再び黙り込んでしまった私に、今度はハジのおじちゃんが言う。
「ユキちゃんが悩むことは無いよ。君は智が望んだことを精一杯やってくれた。それに、人はそれぞれがそれぞれの思いや考え方を持っている。何が正しいとも誤りだとも、断言なんてできない。悩んだり、後悔するのが嫌だからって、困っている人の頼みを無視したり・・・、いや、極端なことを言えば、誰とも関わらないで生きていくなんて、出来ないだろ?」
ハジのおじちゃんが言うことも尤もだと思う。きっと誰の所為でもないのだ。起こってしまった事に対する人の見方、思い方、考え方、感じ方、様々な感情は人それぞれの価値観で同じにも正反対にもなる。

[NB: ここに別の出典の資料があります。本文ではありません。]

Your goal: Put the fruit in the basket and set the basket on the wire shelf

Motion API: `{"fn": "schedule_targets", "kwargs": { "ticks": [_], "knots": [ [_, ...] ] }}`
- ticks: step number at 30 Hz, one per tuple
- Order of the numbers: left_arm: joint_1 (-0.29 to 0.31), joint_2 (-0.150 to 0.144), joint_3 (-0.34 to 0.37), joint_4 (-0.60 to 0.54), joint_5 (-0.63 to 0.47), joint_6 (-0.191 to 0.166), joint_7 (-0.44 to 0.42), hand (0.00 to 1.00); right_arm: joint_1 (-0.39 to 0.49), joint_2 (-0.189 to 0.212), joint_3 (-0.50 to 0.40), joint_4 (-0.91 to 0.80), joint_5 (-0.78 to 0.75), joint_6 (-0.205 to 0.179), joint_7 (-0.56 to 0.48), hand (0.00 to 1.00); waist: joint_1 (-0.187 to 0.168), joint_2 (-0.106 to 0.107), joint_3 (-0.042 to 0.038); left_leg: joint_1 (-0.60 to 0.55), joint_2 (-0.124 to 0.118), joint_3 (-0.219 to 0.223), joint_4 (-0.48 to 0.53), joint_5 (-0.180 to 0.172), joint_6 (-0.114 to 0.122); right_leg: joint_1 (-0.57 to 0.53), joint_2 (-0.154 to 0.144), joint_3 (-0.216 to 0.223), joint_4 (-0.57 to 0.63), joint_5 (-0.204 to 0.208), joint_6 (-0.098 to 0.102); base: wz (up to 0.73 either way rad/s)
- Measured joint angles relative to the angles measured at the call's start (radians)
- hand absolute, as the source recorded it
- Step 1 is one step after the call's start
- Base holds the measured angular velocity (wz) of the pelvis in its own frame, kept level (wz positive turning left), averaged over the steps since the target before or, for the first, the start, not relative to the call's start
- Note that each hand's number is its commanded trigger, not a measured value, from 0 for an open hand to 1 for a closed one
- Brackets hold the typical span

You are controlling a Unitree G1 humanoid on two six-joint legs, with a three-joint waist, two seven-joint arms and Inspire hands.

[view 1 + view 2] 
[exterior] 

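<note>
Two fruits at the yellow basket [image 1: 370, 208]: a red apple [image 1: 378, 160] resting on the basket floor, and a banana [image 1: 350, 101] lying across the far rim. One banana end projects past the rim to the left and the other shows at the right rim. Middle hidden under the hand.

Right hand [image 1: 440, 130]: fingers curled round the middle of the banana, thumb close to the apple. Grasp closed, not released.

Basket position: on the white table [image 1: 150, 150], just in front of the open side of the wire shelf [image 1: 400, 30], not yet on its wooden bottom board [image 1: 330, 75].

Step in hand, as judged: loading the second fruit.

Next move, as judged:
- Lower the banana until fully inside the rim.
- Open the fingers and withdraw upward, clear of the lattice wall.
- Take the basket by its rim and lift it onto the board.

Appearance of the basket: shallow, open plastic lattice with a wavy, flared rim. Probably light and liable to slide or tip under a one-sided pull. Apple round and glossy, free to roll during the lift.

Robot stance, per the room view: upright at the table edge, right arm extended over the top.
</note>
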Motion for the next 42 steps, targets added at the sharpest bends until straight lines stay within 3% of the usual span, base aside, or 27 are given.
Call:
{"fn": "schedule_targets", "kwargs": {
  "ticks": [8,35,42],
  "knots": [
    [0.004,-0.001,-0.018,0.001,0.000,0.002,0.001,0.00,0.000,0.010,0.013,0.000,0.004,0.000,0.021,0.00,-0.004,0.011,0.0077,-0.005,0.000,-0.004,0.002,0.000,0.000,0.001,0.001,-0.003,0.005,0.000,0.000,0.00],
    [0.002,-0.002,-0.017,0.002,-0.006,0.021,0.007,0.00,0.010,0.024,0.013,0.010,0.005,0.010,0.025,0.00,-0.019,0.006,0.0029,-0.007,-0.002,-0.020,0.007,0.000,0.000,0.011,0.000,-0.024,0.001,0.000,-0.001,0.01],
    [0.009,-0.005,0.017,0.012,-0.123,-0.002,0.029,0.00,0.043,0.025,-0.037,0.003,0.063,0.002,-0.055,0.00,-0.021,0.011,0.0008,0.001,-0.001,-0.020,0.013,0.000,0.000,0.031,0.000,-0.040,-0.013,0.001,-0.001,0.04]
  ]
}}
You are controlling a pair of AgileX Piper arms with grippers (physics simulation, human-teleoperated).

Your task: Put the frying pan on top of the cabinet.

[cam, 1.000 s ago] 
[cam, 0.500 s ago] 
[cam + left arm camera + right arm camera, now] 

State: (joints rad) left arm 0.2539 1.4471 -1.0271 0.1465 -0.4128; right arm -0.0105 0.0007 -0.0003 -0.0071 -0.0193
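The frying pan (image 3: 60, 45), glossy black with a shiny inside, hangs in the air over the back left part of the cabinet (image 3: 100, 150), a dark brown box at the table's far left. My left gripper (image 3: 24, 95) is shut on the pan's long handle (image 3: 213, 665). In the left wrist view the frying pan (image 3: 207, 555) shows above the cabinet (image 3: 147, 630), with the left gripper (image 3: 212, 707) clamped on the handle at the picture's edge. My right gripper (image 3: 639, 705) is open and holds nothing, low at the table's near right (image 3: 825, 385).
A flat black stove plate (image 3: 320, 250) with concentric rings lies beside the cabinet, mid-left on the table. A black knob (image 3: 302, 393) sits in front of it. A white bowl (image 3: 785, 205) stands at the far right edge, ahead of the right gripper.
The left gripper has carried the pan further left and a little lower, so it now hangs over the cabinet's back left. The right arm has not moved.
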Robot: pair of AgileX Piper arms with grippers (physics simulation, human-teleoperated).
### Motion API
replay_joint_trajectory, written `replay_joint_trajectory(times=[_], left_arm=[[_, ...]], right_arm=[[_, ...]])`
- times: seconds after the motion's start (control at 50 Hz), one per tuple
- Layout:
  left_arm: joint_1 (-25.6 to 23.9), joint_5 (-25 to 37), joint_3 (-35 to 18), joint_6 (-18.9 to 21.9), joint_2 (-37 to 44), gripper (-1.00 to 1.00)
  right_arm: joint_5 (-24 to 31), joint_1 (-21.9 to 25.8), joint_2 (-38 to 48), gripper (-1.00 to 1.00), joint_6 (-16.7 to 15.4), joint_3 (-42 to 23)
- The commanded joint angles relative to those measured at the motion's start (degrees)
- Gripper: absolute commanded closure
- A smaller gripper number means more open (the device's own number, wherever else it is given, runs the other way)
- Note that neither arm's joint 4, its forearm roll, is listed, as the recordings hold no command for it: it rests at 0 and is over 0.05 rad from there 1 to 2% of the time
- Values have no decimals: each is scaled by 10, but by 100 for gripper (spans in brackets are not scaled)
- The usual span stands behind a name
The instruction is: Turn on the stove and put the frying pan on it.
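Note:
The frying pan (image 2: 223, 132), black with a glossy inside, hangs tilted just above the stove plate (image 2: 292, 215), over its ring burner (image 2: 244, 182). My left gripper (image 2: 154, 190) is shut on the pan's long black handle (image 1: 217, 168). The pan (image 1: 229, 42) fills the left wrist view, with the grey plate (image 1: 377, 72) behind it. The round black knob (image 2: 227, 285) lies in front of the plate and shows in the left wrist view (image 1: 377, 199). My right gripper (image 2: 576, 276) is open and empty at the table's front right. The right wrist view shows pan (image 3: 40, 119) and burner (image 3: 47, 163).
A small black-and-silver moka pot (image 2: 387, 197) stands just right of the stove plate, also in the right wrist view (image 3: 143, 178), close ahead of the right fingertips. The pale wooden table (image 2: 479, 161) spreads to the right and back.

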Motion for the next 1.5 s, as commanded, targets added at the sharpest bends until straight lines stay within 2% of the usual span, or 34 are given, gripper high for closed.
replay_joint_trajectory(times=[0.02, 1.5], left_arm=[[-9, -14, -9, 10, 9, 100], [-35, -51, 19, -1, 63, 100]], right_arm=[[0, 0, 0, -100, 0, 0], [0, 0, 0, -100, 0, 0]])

「それでも私・・・トモくんのお母さんに謝ってくる。同じ事を伝えるにしても、あの時の私の言葉にはお婆ちゃんにもお母さんにも、決して優しいものでは無かった気がするから」
今更謝っても私の自己満足にしかならないことは分かっている。でも、同じ母親という立場であった私は言い方だけでなく、行動も残酷だったのだ。
息子が行方不明だという母親にその死を伝えるのに、私はその息子と一つしか年の違わない息子を連れていたのだから。